• The data

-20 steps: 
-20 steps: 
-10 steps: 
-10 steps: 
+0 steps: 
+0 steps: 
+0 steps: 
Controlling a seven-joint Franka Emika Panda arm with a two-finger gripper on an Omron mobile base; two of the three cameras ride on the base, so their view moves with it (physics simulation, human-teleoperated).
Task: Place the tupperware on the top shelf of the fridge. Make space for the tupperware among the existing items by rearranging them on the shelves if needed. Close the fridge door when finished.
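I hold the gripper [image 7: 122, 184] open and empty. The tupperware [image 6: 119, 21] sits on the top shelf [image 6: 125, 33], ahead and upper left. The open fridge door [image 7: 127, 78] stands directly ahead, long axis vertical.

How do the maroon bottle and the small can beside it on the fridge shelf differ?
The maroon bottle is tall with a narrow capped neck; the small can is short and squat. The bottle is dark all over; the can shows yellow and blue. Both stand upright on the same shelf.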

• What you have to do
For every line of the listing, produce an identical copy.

• Answer box
-20 steps: 
-20 steps: 
-10 steps: 
-10 steps: 
+0 steps: 
+0 steps: 
+0 steps: 
Controlling a seven-joint Franka Emika Panda arm with a two-finger gripper on an Omron mobile base; two of the three cameras ride on the base, so their view moves with it (physics simulation, human-teleoperated).
Task: Place the tupperware on the top shelf of the fridge. Make space for the tupperware among the existing items by rearranging them on the shelves if needed. Close the fridge door when finished.
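I hold the gripper [image 7: 122, 184] open and empty. The tupperware [image 6: 119, 21] sits on the top shelf [image 6: 125, 33], ahead and upper left. The open fridge door [image 7: 127, 78] stands directly ahead, long axis vertical.

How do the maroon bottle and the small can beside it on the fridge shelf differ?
The maroon bottle is tall with a narrow capped neck; the small can is short and squat. The bottle is dark all over; the can shows yellow and blue. Both stand upright on the same shelf.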

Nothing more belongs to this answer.